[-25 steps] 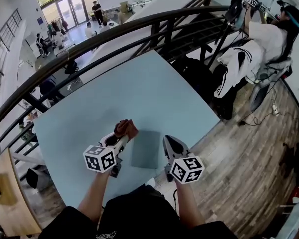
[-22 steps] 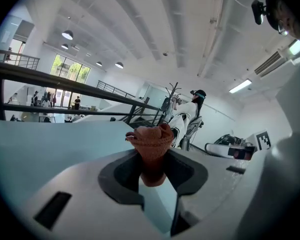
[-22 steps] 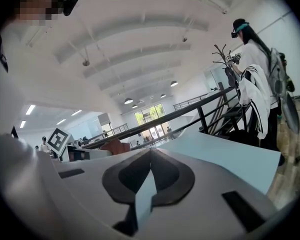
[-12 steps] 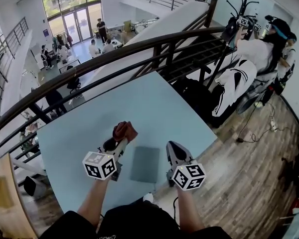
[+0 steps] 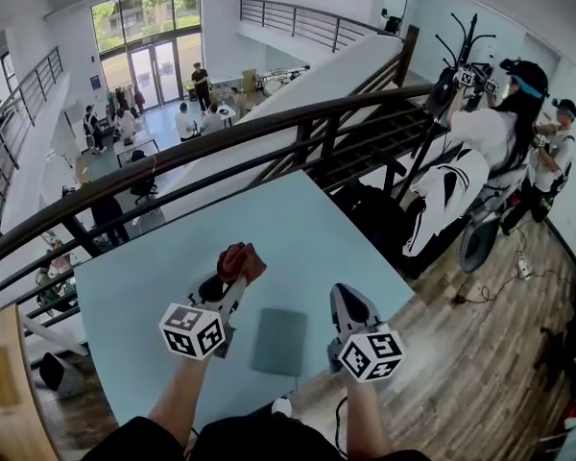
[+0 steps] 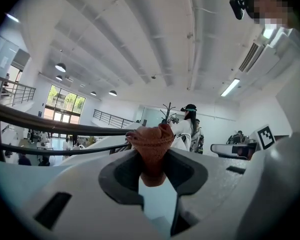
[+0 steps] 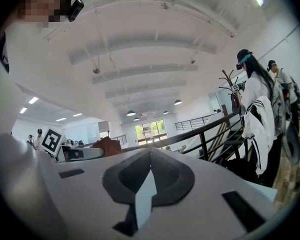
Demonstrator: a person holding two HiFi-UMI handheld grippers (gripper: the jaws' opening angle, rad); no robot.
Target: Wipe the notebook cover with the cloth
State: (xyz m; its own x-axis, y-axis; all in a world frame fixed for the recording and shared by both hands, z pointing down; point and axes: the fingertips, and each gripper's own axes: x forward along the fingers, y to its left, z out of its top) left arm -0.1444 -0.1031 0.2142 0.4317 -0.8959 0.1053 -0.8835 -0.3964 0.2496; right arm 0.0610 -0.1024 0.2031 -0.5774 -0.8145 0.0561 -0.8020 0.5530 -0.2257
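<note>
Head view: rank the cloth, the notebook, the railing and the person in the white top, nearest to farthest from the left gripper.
1. cloth: clamped in the jaws of the left gripper.
2. notebook: flat on the table, just to the gripper's right.
3. railing: beyond the table's far edge.
4. person in the white top: far upper right of the view.

Rust-brn cloth (image 5: 240, 260), grey-teal notebk (image 5: 278, 341)

Blue table (image 5: 298, 229); railing (image 5: 298, 113) (ppl (image 5: 185, 121) beyond)
</note>
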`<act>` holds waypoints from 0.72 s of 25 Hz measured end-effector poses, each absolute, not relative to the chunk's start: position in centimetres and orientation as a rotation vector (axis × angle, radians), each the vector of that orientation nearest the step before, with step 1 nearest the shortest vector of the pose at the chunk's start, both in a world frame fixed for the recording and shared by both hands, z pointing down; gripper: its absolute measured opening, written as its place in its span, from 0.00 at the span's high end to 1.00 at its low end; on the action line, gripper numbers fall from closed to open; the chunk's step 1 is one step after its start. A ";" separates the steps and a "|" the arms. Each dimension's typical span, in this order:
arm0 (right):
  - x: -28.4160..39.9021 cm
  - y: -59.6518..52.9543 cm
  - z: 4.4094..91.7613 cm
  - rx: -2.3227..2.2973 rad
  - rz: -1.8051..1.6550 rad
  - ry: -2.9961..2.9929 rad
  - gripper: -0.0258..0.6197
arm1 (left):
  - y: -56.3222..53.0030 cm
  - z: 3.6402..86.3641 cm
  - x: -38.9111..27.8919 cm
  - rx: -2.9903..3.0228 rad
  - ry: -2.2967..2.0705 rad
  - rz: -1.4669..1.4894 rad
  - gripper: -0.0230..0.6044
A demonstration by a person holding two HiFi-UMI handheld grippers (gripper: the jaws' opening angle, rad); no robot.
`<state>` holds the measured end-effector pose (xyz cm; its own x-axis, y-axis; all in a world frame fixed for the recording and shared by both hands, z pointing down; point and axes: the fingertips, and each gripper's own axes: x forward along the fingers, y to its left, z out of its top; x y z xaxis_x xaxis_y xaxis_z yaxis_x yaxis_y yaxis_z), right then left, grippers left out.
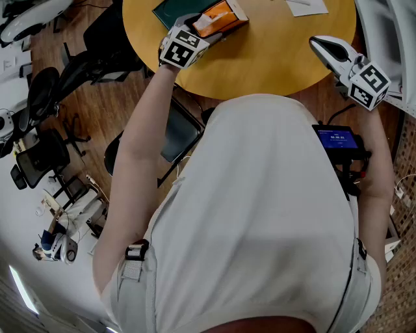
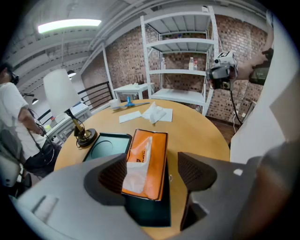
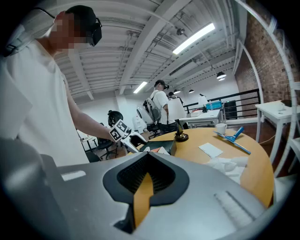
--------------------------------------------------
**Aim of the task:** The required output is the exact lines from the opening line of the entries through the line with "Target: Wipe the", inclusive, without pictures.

**Expected answer:**
[-25 steps] 
[-22 steps] 
[-22 steps] 
[-12 steps] 
[+0 steps] 
[+0 steps] 
[+0 steps] 
Demonstrator: a person holding two HiFi-UMI handheld grippers (gripper: the jaws' opening angle, rad); no robot.
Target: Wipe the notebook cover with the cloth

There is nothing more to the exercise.